Among these entries, count the lines containing the word "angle" and answer with only the number.

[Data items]
┌──

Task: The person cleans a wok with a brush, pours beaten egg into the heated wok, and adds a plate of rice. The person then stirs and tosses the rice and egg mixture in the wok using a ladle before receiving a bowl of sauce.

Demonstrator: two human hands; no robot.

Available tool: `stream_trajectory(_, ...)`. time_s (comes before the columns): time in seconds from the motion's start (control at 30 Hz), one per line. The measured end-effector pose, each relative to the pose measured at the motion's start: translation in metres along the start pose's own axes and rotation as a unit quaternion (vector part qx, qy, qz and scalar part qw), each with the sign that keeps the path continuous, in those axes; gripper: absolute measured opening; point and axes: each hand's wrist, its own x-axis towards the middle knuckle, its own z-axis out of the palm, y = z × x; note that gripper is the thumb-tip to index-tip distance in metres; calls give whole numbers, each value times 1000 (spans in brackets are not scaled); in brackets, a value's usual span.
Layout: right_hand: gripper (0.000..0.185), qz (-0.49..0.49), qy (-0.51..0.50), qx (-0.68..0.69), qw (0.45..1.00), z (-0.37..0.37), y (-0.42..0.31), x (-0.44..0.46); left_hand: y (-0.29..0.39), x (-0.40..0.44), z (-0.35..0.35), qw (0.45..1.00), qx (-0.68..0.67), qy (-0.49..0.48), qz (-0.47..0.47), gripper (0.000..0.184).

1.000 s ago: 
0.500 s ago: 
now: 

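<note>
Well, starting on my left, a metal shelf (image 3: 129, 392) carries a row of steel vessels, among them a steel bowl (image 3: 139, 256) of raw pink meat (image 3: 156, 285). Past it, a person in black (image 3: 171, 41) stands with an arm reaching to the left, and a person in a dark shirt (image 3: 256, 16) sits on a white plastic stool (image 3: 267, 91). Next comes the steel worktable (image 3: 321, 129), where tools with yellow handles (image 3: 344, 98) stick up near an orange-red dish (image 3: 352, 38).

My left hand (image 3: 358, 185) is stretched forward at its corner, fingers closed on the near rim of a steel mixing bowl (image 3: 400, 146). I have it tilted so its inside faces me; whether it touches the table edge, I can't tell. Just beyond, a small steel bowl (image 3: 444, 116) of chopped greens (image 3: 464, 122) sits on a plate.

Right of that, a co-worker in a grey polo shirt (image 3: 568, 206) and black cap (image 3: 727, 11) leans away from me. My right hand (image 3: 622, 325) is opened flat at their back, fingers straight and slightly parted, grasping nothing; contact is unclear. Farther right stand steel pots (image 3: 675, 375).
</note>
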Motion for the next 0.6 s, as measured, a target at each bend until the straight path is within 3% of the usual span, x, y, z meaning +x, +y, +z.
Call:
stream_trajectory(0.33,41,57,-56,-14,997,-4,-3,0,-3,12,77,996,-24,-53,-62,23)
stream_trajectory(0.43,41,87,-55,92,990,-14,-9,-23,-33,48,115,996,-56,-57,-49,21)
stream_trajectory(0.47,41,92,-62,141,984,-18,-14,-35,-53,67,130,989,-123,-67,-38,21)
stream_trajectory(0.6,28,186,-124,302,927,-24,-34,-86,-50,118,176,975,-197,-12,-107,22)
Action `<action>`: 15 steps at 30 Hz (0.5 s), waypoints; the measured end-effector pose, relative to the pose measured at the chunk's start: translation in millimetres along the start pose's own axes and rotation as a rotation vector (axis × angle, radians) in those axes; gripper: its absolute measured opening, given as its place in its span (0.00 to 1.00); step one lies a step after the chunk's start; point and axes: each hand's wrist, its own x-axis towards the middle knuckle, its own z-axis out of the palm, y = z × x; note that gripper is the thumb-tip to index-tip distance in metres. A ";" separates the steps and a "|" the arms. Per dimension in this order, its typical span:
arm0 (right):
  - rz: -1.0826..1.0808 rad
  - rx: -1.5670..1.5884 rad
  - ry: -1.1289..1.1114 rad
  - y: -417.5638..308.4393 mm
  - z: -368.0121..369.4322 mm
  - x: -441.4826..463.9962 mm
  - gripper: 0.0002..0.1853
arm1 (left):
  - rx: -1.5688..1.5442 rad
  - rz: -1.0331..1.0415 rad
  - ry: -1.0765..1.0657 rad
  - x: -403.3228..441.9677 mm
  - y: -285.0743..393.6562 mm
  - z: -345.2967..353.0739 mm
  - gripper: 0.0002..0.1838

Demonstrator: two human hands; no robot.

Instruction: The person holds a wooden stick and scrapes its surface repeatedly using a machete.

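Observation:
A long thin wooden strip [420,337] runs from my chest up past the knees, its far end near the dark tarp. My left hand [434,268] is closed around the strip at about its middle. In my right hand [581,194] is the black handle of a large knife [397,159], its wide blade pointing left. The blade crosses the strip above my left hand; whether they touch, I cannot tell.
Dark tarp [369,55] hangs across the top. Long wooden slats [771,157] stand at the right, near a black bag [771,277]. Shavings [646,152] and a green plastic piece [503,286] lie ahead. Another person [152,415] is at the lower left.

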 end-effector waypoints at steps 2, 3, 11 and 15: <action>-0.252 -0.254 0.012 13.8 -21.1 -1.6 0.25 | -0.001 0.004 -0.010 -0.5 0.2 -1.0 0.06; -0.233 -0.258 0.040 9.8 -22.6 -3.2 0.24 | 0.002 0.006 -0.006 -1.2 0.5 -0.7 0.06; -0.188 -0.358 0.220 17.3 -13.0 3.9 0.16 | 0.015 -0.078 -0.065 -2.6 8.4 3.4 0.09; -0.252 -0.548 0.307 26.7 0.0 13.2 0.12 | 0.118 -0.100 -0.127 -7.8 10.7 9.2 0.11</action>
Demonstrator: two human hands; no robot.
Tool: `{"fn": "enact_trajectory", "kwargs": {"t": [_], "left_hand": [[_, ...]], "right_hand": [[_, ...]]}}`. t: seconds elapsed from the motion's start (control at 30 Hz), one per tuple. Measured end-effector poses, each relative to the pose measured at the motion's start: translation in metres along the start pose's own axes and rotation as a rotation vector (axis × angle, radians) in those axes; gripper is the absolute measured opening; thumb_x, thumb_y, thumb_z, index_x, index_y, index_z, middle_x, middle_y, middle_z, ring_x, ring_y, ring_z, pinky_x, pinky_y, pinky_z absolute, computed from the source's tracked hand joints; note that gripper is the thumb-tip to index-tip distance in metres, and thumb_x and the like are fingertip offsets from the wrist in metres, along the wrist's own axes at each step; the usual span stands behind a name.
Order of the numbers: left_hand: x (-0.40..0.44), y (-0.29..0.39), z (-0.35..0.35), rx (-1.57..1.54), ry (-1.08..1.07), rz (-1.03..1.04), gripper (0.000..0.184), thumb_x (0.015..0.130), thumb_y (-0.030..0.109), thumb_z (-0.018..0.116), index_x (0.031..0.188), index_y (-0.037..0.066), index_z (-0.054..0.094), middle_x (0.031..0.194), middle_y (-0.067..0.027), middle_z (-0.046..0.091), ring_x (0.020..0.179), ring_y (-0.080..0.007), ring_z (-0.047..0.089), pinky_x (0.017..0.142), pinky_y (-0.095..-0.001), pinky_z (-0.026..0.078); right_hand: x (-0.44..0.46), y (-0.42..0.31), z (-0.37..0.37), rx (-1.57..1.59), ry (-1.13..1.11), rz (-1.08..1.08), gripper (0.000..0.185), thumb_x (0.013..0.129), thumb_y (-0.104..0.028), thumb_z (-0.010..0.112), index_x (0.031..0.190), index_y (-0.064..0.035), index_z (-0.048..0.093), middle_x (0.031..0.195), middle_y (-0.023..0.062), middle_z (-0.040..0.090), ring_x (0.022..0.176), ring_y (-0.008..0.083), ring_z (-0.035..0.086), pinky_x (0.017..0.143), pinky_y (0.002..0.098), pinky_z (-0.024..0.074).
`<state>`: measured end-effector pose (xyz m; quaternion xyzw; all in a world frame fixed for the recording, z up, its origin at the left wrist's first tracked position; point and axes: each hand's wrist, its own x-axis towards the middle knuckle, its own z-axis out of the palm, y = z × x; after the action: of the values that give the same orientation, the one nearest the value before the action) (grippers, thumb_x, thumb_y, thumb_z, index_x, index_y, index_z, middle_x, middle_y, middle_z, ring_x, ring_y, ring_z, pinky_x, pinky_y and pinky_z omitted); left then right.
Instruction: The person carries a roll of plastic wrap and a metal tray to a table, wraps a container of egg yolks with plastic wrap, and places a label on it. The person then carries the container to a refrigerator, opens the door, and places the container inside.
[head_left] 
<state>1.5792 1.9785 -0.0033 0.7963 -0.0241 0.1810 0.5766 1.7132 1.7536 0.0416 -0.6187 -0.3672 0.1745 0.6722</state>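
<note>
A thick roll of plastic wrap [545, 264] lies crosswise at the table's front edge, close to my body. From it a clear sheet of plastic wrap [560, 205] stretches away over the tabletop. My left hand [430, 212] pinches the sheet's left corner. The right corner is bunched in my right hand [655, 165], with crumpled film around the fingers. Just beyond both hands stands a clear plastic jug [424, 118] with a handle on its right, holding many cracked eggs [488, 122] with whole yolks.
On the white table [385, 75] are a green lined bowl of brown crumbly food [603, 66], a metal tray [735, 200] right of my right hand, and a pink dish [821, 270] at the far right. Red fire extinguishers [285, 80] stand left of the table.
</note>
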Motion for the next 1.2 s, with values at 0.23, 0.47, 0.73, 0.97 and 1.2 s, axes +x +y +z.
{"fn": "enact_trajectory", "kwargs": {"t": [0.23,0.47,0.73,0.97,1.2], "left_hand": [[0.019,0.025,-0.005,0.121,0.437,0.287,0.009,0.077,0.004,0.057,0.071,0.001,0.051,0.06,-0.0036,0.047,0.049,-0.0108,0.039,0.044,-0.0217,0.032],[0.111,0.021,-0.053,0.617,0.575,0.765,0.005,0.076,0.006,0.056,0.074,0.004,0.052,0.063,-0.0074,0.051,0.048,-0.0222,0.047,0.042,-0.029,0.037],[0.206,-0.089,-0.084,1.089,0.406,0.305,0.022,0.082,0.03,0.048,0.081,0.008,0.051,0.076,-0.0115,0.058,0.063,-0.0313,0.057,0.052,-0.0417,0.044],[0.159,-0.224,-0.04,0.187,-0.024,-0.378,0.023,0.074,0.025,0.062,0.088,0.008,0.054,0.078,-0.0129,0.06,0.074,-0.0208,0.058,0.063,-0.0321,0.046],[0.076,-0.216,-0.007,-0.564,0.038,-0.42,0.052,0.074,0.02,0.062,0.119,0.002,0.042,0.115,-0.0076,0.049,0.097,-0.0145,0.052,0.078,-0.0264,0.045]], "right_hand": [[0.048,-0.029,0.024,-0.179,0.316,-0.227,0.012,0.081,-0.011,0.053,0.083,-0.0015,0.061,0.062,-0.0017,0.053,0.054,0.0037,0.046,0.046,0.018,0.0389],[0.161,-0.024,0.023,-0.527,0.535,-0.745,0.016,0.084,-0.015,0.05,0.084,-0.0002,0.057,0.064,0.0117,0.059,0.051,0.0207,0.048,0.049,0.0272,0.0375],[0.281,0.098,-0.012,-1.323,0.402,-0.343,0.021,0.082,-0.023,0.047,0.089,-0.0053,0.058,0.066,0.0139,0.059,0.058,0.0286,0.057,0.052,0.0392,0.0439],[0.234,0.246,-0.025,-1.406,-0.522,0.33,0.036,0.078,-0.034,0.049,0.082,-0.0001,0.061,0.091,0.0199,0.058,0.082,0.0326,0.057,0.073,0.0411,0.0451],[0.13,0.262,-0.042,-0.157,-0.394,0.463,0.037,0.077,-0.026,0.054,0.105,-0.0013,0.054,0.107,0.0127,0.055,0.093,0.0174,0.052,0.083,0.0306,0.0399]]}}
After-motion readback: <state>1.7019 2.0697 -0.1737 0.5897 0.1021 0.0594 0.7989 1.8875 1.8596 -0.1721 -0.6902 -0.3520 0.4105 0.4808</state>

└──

- **Solution for this problem**: 2